Look through the material for lines with the word "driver", and copy each one.

- DATA PROVIDED:
—————

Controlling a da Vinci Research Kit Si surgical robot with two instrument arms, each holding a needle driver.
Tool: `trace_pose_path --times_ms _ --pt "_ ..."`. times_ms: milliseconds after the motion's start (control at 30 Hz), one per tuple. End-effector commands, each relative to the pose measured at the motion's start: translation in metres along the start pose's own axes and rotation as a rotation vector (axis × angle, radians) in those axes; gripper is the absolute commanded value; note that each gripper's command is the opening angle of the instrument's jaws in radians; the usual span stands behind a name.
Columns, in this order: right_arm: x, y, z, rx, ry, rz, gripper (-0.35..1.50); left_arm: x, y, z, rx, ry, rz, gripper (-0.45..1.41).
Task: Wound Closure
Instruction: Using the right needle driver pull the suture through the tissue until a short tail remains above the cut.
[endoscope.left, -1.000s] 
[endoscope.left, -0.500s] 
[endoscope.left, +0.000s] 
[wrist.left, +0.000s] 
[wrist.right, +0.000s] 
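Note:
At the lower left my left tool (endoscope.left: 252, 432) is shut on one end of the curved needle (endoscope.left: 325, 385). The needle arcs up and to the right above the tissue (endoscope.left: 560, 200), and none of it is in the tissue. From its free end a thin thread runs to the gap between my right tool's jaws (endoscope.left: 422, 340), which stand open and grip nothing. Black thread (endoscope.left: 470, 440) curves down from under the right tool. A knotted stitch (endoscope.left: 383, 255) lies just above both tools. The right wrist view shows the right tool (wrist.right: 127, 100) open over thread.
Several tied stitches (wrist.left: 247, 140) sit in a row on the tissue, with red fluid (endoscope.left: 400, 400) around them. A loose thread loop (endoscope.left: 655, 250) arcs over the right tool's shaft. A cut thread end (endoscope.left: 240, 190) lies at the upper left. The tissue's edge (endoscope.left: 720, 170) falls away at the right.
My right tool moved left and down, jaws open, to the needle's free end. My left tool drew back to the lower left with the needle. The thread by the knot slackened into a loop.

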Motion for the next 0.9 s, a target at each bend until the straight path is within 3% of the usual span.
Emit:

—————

- REPLY TO THE EXERCISE:
Controlling a da Vinci Research Kit Si surgical robot with two instrument arms, each holding a needle driver.
Instruction: Using the right needle driver pull the suture through the tissue until a short tail remains above the cut.

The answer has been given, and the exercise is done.